- [WHAT IS EXPECTED]
Lines from the beginning of the data below through the one containing "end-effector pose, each" are to be printed exactly as they appear.

- [DATASET SECTION]

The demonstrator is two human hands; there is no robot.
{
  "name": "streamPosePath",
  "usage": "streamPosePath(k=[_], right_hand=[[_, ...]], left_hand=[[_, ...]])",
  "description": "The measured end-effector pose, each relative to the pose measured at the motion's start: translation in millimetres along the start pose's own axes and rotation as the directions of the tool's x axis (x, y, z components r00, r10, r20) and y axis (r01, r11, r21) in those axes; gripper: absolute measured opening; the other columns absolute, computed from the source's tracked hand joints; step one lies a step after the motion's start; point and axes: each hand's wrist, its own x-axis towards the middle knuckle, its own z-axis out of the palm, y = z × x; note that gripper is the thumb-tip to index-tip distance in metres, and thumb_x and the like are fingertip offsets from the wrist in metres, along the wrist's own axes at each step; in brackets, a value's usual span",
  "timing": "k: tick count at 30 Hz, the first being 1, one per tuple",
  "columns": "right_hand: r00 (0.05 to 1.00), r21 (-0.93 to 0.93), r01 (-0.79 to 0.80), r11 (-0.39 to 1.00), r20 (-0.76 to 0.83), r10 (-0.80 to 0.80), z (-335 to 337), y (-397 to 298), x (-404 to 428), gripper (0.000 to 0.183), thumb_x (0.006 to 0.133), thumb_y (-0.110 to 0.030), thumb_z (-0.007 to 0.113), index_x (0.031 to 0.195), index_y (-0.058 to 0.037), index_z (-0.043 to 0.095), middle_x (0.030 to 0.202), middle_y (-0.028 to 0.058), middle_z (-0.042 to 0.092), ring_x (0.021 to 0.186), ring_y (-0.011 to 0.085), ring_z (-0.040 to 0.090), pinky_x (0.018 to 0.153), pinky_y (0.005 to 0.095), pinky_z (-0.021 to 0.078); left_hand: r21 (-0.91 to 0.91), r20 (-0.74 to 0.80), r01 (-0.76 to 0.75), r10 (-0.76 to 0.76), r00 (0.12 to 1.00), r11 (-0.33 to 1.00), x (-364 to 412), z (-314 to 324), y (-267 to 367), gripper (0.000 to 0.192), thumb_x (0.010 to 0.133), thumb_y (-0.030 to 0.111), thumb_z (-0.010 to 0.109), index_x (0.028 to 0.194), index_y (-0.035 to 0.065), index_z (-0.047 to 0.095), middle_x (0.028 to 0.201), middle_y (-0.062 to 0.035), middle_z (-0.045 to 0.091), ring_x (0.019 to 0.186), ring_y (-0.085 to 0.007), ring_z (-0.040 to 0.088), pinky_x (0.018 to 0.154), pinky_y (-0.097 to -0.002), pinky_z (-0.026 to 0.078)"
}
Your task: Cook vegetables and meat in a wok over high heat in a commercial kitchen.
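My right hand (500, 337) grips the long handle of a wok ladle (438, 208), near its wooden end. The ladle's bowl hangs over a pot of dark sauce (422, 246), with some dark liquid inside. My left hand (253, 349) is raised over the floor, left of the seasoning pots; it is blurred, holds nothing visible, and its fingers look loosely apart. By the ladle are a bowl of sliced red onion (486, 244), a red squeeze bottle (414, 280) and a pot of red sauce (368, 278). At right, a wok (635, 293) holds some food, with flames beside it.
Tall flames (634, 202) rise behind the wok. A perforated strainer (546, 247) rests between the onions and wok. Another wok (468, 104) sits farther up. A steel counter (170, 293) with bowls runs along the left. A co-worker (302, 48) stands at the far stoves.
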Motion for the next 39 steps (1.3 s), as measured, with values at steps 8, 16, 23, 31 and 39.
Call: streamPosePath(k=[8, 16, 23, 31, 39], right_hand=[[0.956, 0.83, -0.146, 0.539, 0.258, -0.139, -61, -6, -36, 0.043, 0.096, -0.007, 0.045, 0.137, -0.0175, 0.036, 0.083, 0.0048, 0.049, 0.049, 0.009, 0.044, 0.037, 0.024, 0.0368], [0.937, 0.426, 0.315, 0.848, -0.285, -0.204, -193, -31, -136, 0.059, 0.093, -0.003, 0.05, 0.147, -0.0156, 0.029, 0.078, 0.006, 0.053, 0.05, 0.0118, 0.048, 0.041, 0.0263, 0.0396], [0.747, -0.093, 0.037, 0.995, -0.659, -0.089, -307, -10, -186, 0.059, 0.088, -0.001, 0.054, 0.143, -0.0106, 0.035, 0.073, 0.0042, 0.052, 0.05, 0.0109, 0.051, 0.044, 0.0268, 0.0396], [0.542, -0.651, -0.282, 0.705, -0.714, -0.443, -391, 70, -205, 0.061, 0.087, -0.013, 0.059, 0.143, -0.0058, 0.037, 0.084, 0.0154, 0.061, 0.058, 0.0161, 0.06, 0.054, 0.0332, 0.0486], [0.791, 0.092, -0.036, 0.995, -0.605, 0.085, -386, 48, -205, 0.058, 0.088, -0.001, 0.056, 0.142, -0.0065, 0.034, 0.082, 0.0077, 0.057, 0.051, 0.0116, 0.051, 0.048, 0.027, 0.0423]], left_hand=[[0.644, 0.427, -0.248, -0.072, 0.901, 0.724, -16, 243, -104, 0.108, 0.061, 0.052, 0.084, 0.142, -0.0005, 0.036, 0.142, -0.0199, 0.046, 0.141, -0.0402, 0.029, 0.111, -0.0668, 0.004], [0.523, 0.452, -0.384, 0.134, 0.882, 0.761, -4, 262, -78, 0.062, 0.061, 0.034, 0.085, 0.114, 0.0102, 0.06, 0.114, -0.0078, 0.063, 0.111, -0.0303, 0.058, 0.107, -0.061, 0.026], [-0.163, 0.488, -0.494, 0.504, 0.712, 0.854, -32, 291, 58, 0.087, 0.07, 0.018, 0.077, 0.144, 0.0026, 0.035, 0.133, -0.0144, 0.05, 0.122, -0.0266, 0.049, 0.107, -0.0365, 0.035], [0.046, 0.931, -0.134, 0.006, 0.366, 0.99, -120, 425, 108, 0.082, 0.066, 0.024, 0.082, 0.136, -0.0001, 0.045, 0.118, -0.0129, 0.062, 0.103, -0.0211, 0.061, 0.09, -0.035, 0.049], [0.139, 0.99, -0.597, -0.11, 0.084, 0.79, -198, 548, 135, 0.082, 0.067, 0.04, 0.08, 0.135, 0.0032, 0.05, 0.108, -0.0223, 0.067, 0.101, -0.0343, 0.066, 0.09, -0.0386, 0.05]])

- [ANSWER BELOW]
The demonstrator is two human hands; there is no robot.
{
  "name": "streamPosePath",
  "usage": "streamPosePath(k=[_], right_hand=[[_, ...]], left_hand=[[_, ...]])",
  "description": "The measured end-effector pose, each relative to the pose measured at the motion's start: translation in millimetres along the start pose's own axes and rotation as the directions of the tool's x axis (x, y, z components r00, r10, r20) and y axis (r01, r11, r21) in those axes; gripper: absolute measured opening; the other columns absolute, computed from the source's tracked hand joints; step one lies a step after the motion's start; point and axes: each hand's wrist, its own x-axis towards the middle knuckle, its own z-axis out of the palm, y = z × x; note that gripper is the thumb-tip to index-tip distance in metres, and thumb_x and the like are fingertip offsets from the wrist in metres, along the wrist's own axes at each step; in brackets, a value's usual span",

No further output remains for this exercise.